▶ Task to complete
Please repeat each of the records that follow, exactly as written.

▶ Stored dataset items
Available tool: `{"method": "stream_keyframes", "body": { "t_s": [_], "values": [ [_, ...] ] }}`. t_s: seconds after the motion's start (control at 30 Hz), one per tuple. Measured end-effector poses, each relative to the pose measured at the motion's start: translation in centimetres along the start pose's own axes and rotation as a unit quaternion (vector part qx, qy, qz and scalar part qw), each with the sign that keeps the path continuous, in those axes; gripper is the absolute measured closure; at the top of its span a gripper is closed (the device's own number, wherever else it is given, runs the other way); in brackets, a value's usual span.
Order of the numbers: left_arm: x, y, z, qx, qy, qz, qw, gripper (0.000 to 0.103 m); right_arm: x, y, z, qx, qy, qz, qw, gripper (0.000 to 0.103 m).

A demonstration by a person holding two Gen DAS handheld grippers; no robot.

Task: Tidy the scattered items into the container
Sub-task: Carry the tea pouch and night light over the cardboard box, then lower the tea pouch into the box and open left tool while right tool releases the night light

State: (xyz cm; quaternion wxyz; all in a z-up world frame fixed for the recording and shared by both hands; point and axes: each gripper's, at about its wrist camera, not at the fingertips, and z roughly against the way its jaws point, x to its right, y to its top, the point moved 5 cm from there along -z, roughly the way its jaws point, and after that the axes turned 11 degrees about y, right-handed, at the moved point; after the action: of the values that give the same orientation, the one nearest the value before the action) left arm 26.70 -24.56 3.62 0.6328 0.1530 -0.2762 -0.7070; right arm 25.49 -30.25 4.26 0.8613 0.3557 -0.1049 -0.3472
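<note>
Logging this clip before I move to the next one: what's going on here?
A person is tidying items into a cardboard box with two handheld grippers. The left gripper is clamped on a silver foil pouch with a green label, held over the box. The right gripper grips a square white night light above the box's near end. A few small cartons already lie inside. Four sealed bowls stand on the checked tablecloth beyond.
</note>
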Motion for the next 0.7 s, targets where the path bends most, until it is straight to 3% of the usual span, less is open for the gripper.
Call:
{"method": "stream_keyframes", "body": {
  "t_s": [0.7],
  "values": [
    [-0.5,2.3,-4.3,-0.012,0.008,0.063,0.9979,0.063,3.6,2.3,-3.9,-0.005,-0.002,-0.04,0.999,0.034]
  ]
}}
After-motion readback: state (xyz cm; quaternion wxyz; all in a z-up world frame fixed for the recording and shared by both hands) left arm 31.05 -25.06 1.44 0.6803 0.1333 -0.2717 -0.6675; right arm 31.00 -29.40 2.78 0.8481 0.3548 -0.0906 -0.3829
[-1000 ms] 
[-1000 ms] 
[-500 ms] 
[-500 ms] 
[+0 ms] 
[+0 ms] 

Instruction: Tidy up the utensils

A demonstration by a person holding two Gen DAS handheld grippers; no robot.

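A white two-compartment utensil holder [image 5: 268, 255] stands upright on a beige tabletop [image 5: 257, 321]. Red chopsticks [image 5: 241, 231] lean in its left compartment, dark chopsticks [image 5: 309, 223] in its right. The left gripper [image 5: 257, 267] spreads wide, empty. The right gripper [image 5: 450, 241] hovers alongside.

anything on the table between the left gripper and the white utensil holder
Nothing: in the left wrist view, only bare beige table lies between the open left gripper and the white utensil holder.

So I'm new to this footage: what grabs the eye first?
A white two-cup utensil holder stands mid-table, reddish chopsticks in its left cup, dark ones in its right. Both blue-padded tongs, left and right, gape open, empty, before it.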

▶ Output of the task
Available tool: `{"method": "stream_keyframes", "body": { "t_s": [_], "values": [ [_, ...] ] }}`. t_s: seconds after the motion's start (control at 30 Hz), one per tuple. Measured end-effector poses, each relative to the pose measured at the motion's start: translation in centimetres along the start pose's own axes and rotation as a unit quaternion (vector part qx, qy, qz and scalar part qw), each with the sign that keeps the path continuous, in those axes; gripper is the absolute measured closure; at the top of its span a gripper is closed (the device's own number, wherever else it is given, runs the other way); in brackets, a value's usual span.
Order of the numbers: left_arm: x, y, z, qx, qy, qz, qw, gripper (0.000 to 0.103 m); right_arm: x, y, z, qx, qy, qz, qw, gripper (0.000 to 0.103 m).

A demonstration by a person holding two Gen DAS handheld grippers; no robot.

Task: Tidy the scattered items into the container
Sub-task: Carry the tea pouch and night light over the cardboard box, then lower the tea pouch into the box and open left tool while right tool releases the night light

State: (xyz cm; quaternion wxyz; all in a z-up world frame fixed for the recording and shared by both hands; point and axes: each gripper's, at about its wrist camera, not at the fingertips, and z roughly against the way its jaws point, x to its right, y to its top, the point moved 5 cm from there along -z, roughly the way its jaws point, and after that the axes turned 11 degrees about y, right-handed, at the moved point; after the action: of the values that give the same orientation, the one nearest the value before the action) left arm 26.70 -24.56 3.62 0.6328 0.1530 -0.2762 -0.7070; right arm 25.49 -30.25 4.26 0.8613 0.3557 -0.1049 -0.3472
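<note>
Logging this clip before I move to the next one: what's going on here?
A person is tidying items into a cardboard box with two handheld grippers. The left gripper is clamped on a silver foil pouch with a green label, held over the box. The right gripper grips a square white night light above the box's near end. A few small cartons already lie inside. Four sealed bowls stand on the checked tablecloth beyond.
</note>
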Motion for the next 0.7 s, targets where the path bends most, until it is straight to 3% of the usual span, less is open for the gripper.
Call:
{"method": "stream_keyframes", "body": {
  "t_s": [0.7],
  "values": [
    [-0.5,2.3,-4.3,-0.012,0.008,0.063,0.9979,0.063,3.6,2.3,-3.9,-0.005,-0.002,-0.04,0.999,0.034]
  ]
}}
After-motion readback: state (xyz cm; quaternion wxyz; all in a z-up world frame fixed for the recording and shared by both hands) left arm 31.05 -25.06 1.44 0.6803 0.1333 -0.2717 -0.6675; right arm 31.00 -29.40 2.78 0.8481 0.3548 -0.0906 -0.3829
[-1000 ms] 
[-1000 ms] 
[-500 ms] 
[-500 ms] 
[+0 ms] 
[+0 ms] 

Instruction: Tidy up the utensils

A demonstration by a person holding two Gen DAS handheld grippers; no robot.

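A white two-compartment utensil holder [image 5: 268, 255] stands upright on a beige tabletop [image 5: 257, 321]. Red chopsticks [image 5: 241, 231] lean in its left compartment, dark chopsticks [image 5: 309, 223] in its right. The left gripper [image 5: 257, 267] spreads wide, empty. The right gripper [image 5: 450, 241] hovers alongside.

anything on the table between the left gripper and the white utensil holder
Nothing: in the left wrist view, only bare beige table lies between the open left gripper and the white utensil holder.

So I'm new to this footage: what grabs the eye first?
A white two-cup utensil holder stands mid-table, reddish chopsticks in its left cup, dark ones in its right. Both blue-padded tongs, left and right, gape open, empty, before it.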

Nothing more belongs to the answer.